On the whole, the feeling in favour of England was rapidly gaining ground. In Holland especially there was general indignation against the French party. The letters of the deputies occasioned "murmur and mislike" of most persons, who noted them to contain "more ample report of ceremonies and compliments than solid argument of comfort."
Sir Edward Stafford, who looked with great penetration into the heart of the mysterious proceedings at Paris, assured his government that no better result was to be looked for, "after long dalliance and entertainment, than either a flat refusal or such a masked embracing of their cause, as would rather tend to the increasing of their miseries and confusion than relief for their declining estate." While "reposing upon a broken reed," they were, he thought, "neglecting other means more expedient for their necessities."
This was already the universal opinion in Holland. Men now remembered, with bitterness, the treachery of the Duke of Anjou, which they had been striving so hard to forget, but which less than two years ago had nearly proved fatal to the cause of liberty in the Provinces. A committee of the States had an interview with the Queen's envoy at the Hague; implored her Majesty through him not to abandon their cause; expressed unlimited regret for the course which had been pursued, and avowed a determination "to pluck their heads out of the collar," so soon as the opportunity should offer.
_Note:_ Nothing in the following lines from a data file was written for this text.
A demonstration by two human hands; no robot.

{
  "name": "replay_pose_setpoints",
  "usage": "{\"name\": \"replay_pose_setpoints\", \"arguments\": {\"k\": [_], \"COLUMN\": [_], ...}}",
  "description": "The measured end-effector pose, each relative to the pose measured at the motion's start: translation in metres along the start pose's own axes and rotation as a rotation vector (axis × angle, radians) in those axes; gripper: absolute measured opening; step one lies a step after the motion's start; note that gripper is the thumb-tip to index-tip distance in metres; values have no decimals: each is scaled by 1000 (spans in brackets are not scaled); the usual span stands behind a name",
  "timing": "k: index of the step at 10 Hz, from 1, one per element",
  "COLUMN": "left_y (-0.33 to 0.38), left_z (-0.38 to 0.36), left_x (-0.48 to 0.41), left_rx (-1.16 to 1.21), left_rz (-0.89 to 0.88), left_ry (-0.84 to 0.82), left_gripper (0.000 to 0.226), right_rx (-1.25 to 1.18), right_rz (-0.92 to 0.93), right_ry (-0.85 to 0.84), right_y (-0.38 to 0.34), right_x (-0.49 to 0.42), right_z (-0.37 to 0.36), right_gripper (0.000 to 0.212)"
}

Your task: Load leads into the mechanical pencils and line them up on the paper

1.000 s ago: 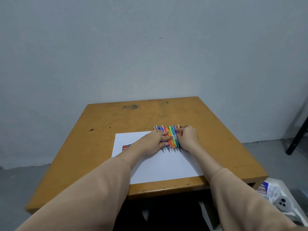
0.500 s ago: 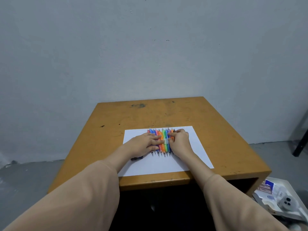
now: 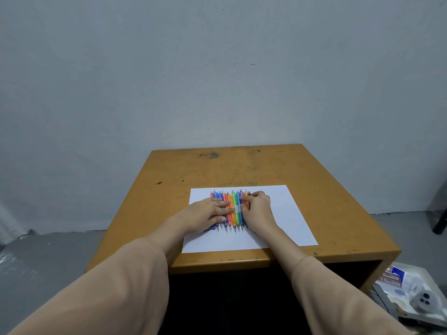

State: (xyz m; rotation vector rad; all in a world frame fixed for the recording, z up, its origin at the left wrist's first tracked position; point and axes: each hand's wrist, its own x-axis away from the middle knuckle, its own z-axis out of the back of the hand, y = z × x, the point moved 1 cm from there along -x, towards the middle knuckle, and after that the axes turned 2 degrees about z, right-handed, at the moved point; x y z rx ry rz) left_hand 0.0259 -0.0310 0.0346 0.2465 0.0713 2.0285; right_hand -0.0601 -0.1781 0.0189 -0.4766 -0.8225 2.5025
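Pencils (image 3: 233, 209): ten-odd coloured plastic barrels, red, blue, orange and green. Packed side by side in one tight row, barrels touching. Lying flat on paper (image 3: 290, 221), metal tips toward near edge, caps toward far edge. Tips roughly level, not exact. Both ends of row partly covered.
Paper: plain white sheet, flat on surface (image 3: 326, 189), close to its front edge. Row sits left of sheet's centre, in far half.

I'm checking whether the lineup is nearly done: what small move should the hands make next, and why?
Probably press the pencils tighter: with the left hand flat on them, let the right hand, curled at the row's right edge, nudge the last ones leftward. They already lie side by side on the paper, tips toward the person, so closing gaps seems all that remains.
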Motion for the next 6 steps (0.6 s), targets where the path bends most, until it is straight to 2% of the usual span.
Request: {"name": "replay_pose_setpoints", "arguments": {"k": [2,5,6], "left_y": [-1,5,14], "left_z": [-3,-2,0], "left_x": [0,11,28], "left_rx": [62,244,296], "left_rz": [10,125,178], "left_ry": [28,277,430], "left_gripper": [46,42,39], "right_rx": [-7,-31,-82], "right_rz": [7,15,41], "right_ry": [-1,-12,43], "right_y": [3,-1,-5], "right_x": [0,5,19], "right_z": [-1,8,22], "right_gripper": [35,39,38]}}
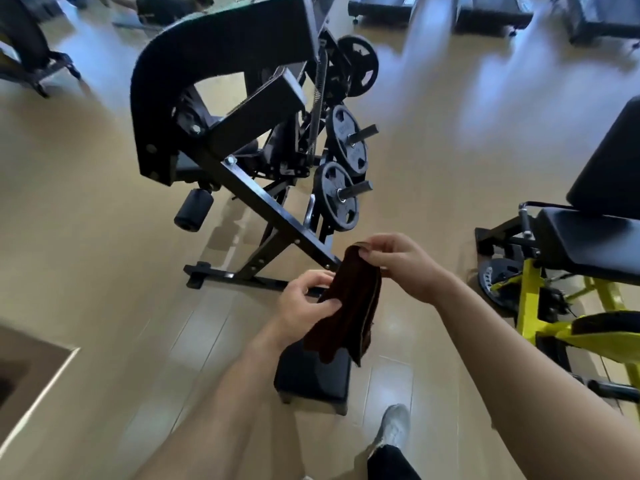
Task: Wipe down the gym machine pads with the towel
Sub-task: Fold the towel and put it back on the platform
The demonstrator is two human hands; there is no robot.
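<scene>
Two hands hold a dark brown towel (349,306) in mid-air above a gym floor (86,220).
The right hand (398,265) pinches the towel's top edge while the left hand (304,303) grips its side with curled fingers. The cloth hangs folded over a small black pad (315,379), in front of a black machine (263,209) with a curved pad (207,43) and weight plates (341,199). A yellow-framed bench (530,306) stands to the right.

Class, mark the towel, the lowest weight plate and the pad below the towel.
towel (349,303): head view, middle of the cloth.
lowest weight plate (327,188): head view, face beside the hub.
pad (311,379): head view, bare top.
</scene>
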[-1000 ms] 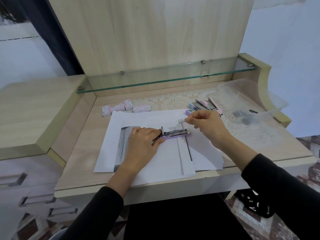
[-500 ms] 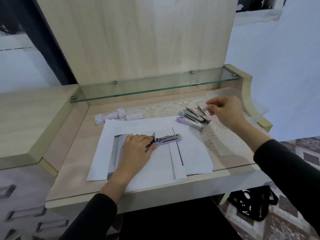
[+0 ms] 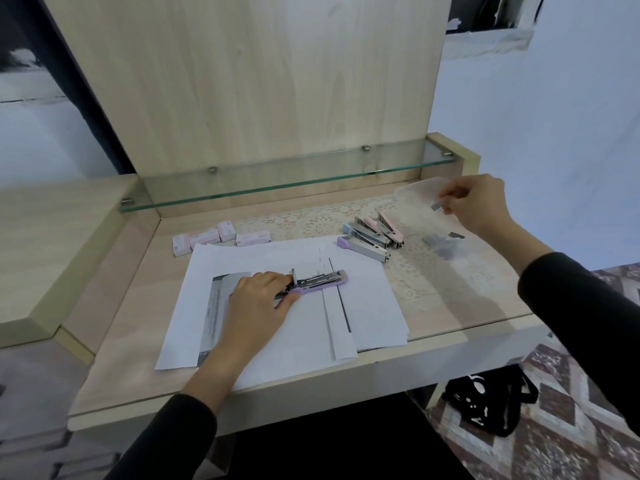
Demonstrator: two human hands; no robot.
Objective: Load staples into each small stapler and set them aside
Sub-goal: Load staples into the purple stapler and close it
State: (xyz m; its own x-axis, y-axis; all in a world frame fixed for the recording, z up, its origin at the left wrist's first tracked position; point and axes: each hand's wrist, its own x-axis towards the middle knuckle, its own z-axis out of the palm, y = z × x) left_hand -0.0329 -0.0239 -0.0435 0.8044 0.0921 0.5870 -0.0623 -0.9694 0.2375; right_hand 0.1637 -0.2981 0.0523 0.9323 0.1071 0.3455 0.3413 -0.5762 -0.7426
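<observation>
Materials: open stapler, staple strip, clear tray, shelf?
By looks: open stapler, smooth lilac plastic base probably, bright reflective metal magazine. staple strip, grey metal, likely. clear tray, thin transparent plastic, lace mat visible through it. shelf, glass, greenish edge, see-through.

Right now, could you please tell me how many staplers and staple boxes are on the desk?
Staplers: 5
Boxes: 4
Total: 9
</observation>
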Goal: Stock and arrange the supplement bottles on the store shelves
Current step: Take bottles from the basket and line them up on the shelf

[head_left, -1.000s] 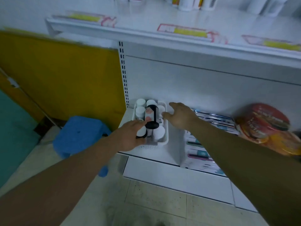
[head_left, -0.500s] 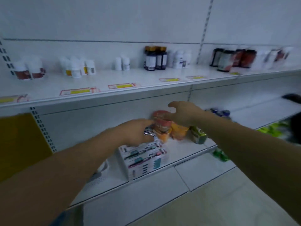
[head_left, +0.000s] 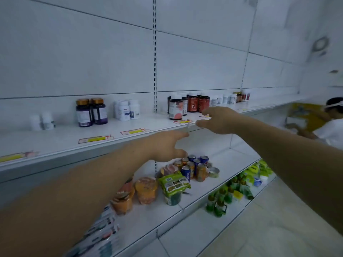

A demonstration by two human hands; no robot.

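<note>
Supplement bottles stand in groups on the upper white shelf [head_left: 55, 145]: two dark purple bottles with gold caps [head_left: 91, 113], white bottles [head_left: 127, 110], a black bottle with a pink label [head_left: 175, 109] and red-brown bottles [head_left: 197, 102]. My right hand [head_left: 219, 120] hovers at the shelf's front edge, just right of the black bottle, thumb and fingers spread apart and holding nothing. My left hand [head_left: 167, 145] is lower, in front of the shelf lip, with fingers spread and nothing in it.
The shelf below carries drink cans [head_left: 193, 166], orange cups [head_left: 146, 190] and a green packet [head_left: 173, 182]. Boxed items [head_left: 104, 236] lie at lower left, green bottles [head_left: 222, 199] on the bottom shelf. A person in a white top [head_left: 330, 127] bends at the far right.
The view swung up and right from the low white basket to the supplement shelf. Both hands rose to the upper shelf's edge.
</note>
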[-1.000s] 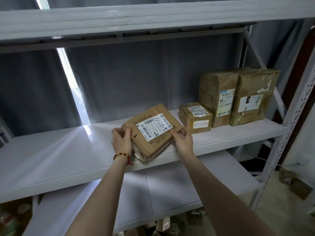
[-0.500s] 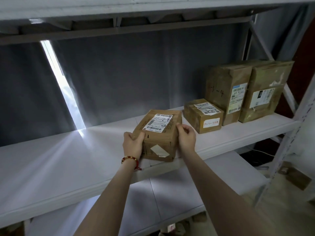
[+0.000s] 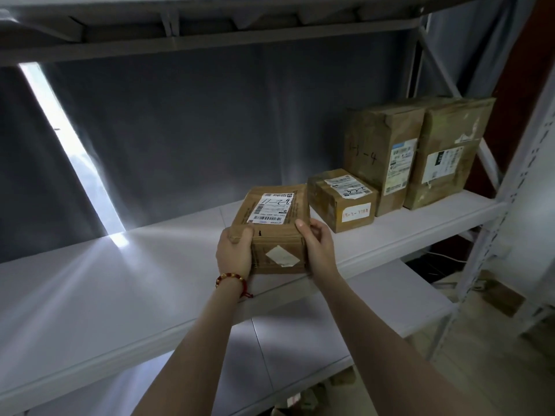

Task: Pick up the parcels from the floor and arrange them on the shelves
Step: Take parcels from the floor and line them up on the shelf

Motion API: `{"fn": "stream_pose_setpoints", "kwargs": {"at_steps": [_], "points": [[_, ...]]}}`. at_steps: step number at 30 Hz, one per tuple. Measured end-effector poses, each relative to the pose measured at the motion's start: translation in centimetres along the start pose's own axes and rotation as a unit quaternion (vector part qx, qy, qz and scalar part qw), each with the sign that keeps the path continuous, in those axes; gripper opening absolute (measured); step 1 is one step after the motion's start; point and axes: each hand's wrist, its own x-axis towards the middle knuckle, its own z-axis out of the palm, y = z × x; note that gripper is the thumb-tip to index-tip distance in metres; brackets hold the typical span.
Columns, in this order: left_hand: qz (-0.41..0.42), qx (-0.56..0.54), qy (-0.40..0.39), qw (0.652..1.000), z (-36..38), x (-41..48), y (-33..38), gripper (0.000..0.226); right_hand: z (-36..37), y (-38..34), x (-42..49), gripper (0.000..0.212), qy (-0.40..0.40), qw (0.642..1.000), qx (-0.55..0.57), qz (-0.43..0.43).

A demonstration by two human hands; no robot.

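- Parcel (image 3: pixel 271 223) now squared on shelf (image 3: pixel 120 280), closer to small box (image 3: pixel 341 199) — just left of it.
- Left hand (image 3: pixel 234 253), right hand (image 3: pixel 318 247) grip its sides, fingers curled.

Matt brown cardboard parcel (image 3: pixel 271 219) with a white paper label (image 3: pixel 271 207); smooth, faintly glossy white shelf (image 3: pixel 120 289); grey cloth curtain (image 3: pixel 192 121) behind

Both bare forearms reach forward and up, side by side. The left hand (image 3: pixel 235 253) grips the near left corner of a brown cardboard parcel (image 3: pixel 277 235). The right hand (image 3: pixel 318 247) clasps its near right side, thumb over the top edge.
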Motion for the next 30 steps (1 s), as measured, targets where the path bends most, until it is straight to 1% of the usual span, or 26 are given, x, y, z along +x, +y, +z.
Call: {"fn": "stream_pose_setpoints", "kwargs": {"at_steps": [4, 8, 12, 16, 20, 25, 27, 30], "points": [[-0.006, 0.015, 0.025, 1.0, 1.7, 0.0, 0.6, 0.041, -0.3, -0.6, 0.7, 0.056, -0.002, 1.0, -0.008, -0.013], [-0.028, 0.024, 0.027, 0.999, 4.3, -0.6, 1.5, 0.035, -1.5, -1.4, 1.6, 0.055, 0.012, 0.999, -0.037, -0.015], [-0.025, 0.017, 0.043, 0.999, 6.0, -0.8, 1.9, 0.032, -2.6, -1.7, 3.1, 0.046, 0.017, 0.996, -0.079, -0.042], [-0.019, 0.03, 0.05, 0.998, 7.0, -0.8, 2.1, 0.03, -3.1, -1.1, 4.1, 0.045, 0.016, 0.991, -0.11, -0.069], [-0.015, 0.021, 0.065, 0.998, 7.8, -0.7, 2.2, 0.032, -3.1, -0.7, 4.4, 0.047, 0.072, 0.985, -0.128, -0.096], [-0.007, 0.034, 0.069, 0.997, 8.5, -0.4, 2.1, 0.027, -3.1, -0.2, 4.3, 0.036, 0.161, 0.973, -0.107, -0.128], [-0.005, 0.034, 0.072, 0.997, 8.7, -0.2, 2.0, 0.03, -3.1, 0.0, 4.3, 0.031, 0.196, 0.96, -0.128, -0.153], [-0.004, 0.039, 0.076, 0.996, 9.0, 0.0, 1.8, 0.036, -3.1, 0.2, 4.4, 0.028, 0.22, 0.947, -0.141, -0.185]]}}
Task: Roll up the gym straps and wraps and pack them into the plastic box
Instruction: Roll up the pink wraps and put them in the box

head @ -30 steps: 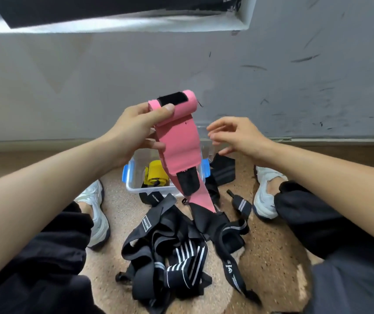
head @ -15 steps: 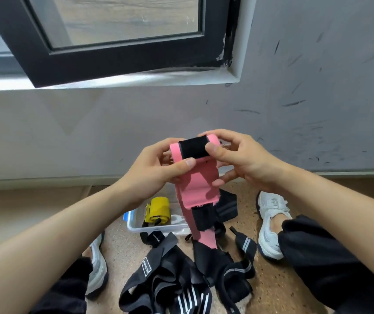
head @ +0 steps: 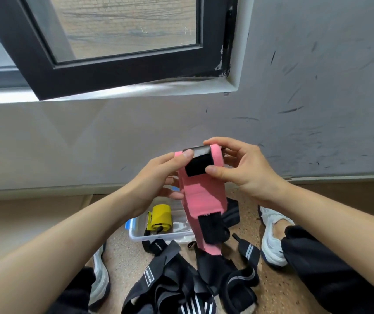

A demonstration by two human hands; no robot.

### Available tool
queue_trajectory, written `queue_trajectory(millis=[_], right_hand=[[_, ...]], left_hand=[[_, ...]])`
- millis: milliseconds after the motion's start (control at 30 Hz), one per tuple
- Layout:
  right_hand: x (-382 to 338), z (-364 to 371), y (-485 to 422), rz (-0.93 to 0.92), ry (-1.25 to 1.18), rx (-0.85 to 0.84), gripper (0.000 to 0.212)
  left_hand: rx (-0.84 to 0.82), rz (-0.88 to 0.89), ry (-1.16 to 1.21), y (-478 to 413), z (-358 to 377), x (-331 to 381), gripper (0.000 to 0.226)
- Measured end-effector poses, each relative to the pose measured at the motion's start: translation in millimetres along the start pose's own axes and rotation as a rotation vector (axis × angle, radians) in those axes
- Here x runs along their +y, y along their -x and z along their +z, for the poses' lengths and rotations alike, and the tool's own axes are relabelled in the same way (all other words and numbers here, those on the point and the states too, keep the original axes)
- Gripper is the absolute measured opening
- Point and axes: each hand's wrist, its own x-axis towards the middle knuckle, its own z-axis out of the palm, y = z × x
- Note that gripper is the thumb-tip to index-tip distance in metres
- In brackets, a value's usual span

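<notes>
The left hand (head: 156, 177) and right hand (head: 242, 168) both pinch the rolled top of the pink wrap (head: 201, 196), held in the air above the plastic box (head: 140, 234). The right thumb sits on its black patch. Its tail hangs to the black straps (head: 181, 286) heaped on the floor (head: 272, 291), and a yellow roll (head: 161, 217) lies in the box.

Head view – looks forward and down, close over hands, floor below.
</notes>
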Motion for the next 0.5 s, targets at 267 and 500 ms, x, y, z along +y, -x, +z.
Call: queue_trajectory(millis=[267,500], right_hand=[[-9,1,1,0.129,-0.091,-0.090,0.061],[-8,-3,-2,0.371,-0.227,-0.258,0.048]], left_hand=[[0.133,0.092,0.091,3,-2,5,0.048],[0.105,0.208,0.023,6,-8,-1,0.051]])
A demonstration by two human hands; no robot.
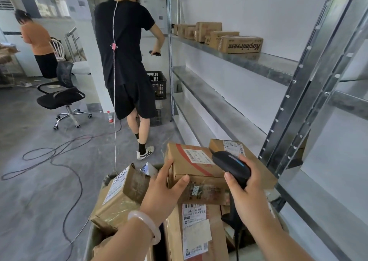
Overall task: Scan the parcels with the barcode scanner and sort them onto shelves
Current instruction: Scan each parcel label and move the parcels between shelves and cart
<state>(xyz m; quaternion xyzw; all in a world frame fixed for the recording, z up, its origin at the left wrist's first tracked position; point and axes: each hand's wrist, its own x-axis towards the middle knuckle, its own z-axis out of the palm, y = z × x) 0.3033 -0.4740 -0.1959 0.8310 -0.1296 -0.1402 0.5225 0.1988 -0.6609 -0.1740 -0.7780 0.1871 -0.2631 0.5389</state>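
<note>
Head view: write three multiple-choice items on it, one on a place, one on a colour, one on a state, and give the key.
1. Where do the boxes stand?
A. on the floor
B. in a crate
C. on the upper shelf

2. What colour is the bracelet on the left wrist?
A. pale pink
B. black
C. green

3. What is the right hand doing?
A. hanging idle
B. gripping the scanner
C. pushing a shelf post

Key:
1 C, the row of boxes sits on the shelf at the right.
2 A, the band looks pale and milky.
3 B, its fingers curl round the black scanner, which points at the parcel that the left hand holds.
</note>
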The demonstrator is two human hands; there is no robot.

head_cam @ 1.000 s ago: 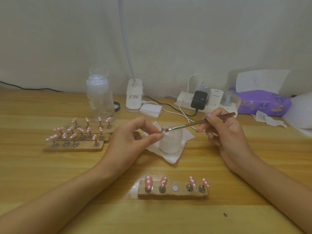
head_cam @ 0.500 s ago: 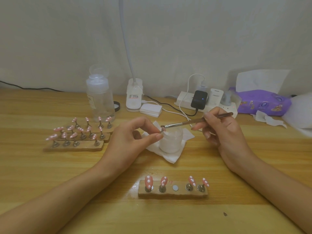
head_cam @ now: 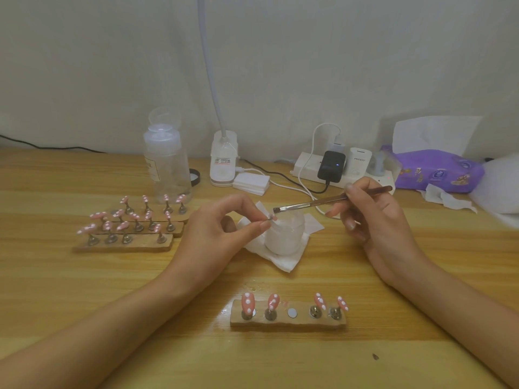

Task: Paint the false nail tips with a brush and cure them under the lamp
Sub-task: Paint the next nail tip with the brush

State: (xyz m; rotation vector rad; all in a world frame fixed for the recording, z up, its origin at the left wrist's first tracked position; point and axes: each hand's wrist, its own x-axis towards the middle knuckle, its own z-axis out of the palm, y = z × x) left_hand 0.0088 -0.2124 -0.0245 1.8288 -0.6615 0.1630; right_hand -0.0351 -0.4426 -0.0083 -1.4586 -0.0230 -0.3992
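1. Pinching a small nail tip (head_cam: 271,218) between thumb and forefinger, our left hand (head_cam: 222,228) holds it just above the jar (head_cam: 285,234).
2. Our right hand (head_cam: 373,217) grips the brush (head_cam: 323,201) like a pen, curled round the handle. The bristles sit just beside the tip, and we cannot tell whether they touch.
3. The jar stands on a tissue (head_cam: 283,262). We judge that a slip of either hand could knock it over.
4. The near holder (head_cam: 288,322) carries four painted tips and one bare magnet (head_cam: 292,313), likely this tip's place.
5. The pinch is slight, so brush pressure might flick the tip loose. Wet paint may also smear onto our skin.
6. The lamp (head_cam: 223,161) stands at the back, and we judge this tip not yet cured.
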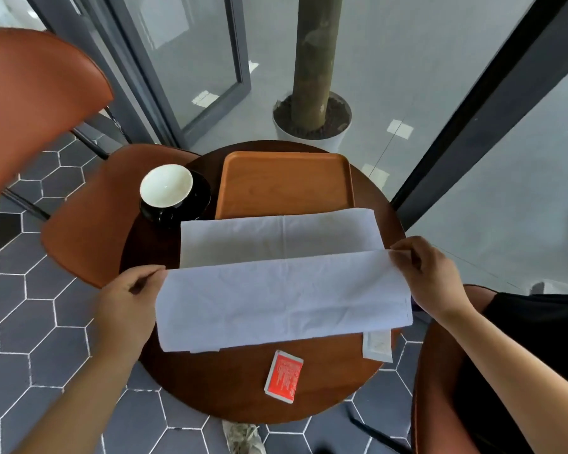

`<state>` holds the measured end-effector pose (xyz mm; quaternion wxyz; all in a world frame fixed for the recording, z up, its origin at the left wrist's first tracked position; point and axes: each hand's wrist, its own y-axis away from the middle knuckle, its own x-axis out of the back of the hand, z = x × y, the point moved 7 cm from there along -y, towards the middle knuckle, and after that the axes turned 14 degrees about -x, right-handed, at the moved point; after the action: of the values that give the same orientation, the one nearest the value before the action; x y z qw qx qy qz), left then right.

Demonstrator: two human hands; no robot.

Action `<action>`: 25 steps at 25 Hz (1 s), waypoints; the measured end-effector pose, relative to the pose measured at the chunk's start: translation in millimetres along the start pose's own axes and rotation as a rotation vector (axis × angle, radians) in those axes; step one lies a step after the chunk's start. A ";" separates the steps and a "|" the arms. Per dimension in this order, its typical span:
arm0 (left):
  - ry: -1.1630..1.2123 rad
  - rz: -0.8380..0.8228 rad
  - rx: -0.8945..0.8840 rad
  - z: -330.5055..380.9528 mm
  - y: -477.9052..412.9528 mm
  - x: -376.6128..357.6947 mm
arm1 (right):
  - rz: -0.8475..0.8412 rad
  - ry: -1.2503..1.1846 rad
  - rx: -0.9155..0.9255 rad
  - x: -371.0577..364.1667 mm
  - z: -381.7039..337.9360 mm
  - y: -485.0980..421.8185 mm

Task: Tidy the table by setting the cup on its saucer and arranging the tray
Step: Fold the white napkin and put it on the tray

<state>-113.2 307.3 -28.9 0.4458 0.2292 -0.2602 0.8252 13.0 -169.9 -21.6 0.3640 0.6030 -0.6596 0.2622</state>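
One round table (230,381) of dark polished wood, bearing one each of tray, cup, saucer and napkin, plus two sachets. Two bare hands at work.

Tray (286,188): rectangular, rounded corners, low raised rim, orange-brown wood with visible grain, long axis running left to right.

Just left of the tray, glossy black cup (166,190) with a white inside, upright, mouth up, standing on a glossy black round saucer (201,194), set off-centre towards the side away from the tray. Handle direction unclear.

On the near side of the tray, white napkin (282,299), thin and lightly creased, long axis parallel to the tray's near rim. Far strip flat, its far edge meeting that rim. Near strip lifted as a fold.

Left hand (125,296), near-left of the tray, pinching the fold's left end between thumb and fingers. Right hand (430,273), near-right of the tray, pinching the right end likewise.

Farther to the near side of the tray, red sachet (283,376), flat, oblong, white-edged. White sachet (377,347) to the tray's near right, partly under the napkin.

Beyond the tray, white round pot (336,140) holding soil and a trunk. Left of the tray, tan smooth chair seat (89,217).
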 end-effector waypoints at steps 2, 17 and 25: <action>0.010 0.007 -0.019 -4.6 -15.7 -9.1 | 0.015 0.014 -0.021 -3.4 -4.2 -11.8; -0.140 0.039 -0.137 18.5 -88.3 -67.1 | 0.031 -0.003 -0.180 -51.4 -16.0 -123.8; -0.363 -0.049 -0.189 10.8 -57.1 -72.9 | 0.082 0.057 -0.151 -54.3 -13.4 -121.8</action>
<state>-26.5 282.2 -52.3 0.4312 0.3373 -0.4070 0.7312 135.7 -143.0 -68.1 0.4159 0.5389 -0.6910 0.2434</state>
They stated, moreover, that they had been directed by the assembly to lay before him the instructions for the envoys to France, and the articles proposed for the acceptance of the King. The envoy knew his business better than not to have secretly provided himself with copies of these documents, which he had already laid before his own government.
He affected, however, to feel hurt that he had been thus kept in ignorance of papers which he really knew by heart. "After some pretended quarrel," said he, "for their not acquainting me therewith sooner, I did accept them, as if. I had before neither seen nor heard of them."